Recording Videotape

Once all the frames have been computed it is time to record them onto videotape. There are a variety of tools and techniques for accomplishing this task. See [Kennedy91] for a description of some of the variety of equipment which has been used at the Army Research Laboratory for this purpose. Only one of these techniques will be covered here.

The Abekas A60 digital video disk stores 25 seconds or 750 frames of video on a high-performance disk. Frames on this disk can be played at full video speed. The A60 provides video output as both CCIR 601 digital video and an analog signal that is either R,G,B or Y,R-Y,B-Y. This analog signal can be readily converted to a format for input to a video tape recorder.

Frames can be stored on disk either from a video input or by loading individual frames through an ethernet interface. It is the latter which makes the device particularly useful in creating computer-generated video productions.

Under BRL-CAD, access to the Abekas A60 is achieved through the framebuffer library. *|* Conceptually, the A60 has 750 unique framebuffers. The framebuffer device ``/dev/ab'' supports the A60. There are two very important options to this particular framebuffer. The first specifies the host address of the A60 on the TCP/IP network. The host name or address for the A60 is specified by an at-sign ``@'' followed by the appropriate name or address. For example, the framebuffer device ``/dev/ab@vidisk'' specifies that an A60 connected to the network with the host name of ``vidisk'' should be used. The individual frame (or framebuffer) within the A60 is specified by a sharp-sign ``#'' followed by the integer frame number. Thus the full specification of a framebuffer device might be:

	/dev/ab@vidisk#27
This specifies the frame 27 on the Abekas A60 with the host name ``vidisk''. This can be used with any of the framebuffer utilities, such as the ``pix-fb'' utility shown here:
% pix-fb -F/dev/ab@vidisk#27 -w 720 -n 486 ell_vid.pix.27
This loads the image file ``ell_vid.pix'' into frame number 27 on the A60 called ``vidisk''.

Two more options worth noting are the ``o'' and ``v'' options to the A60 framebuffer device. The ``o'' option indicates that this is an ``output only'' access of the framebuffer. The overhead of retrieving the image already in the framebuffer is skipped when this option is specified. The ``v'' option turns on verbose logging of the access to the framebuffer. This is primarily useful to enable the user to watch the progress of the framebuffer access.
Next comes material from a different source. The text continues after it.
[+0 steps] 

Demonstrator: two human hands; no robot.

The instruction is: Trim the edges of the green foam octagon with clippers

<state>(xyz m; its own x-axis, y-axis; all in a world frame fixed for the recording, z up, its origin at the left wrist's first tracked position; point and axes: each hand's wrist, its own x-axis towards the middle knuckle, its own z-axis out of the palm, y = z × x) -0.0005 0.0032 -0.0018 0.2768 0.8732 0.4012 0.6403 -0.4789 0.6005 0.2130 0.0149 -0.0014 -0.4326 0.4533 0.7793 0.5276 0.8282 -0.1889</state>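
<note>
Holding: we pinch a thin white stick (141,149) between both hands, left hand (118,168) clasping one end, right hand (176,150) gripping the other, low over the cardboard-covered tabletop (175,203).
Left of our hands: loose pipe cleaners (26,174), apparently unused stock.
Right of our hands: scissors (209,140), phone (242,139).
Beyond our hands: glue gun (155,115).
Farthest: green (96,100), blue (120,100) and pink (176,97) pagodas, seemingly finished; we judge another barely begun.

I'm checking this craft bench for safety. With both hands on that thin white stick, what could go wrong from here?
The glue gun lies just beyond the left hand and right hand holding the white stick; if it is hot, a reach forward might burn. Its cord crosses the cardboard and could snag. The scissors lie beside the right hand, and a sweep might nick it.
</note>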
This can be generalized into a shell loop to load the 241 ``ell_vid.pix'' images into the A60.

% mv ell_vid.pix ell_vid.pix.0
% foreach i (`loop 0 240`)
? pix-fb -F/dev/abov@vidisk#$i -w 720 -n 486 ell_vid.pix.$i
? end
In this example successive images are loaded into successive video frames (framebuffers) in the A60. As each frame is loaded, the user will see output indicating that the image is converted to YUV format and then loaded into the A60.

Once the entire sequence (or a 25 second segment) has been loaded into the A60, the sequence can be played and captured using a video tape recorder. A collection of 25 second video sequences can be edited together using a television studio or post-production facility to create longer sequences.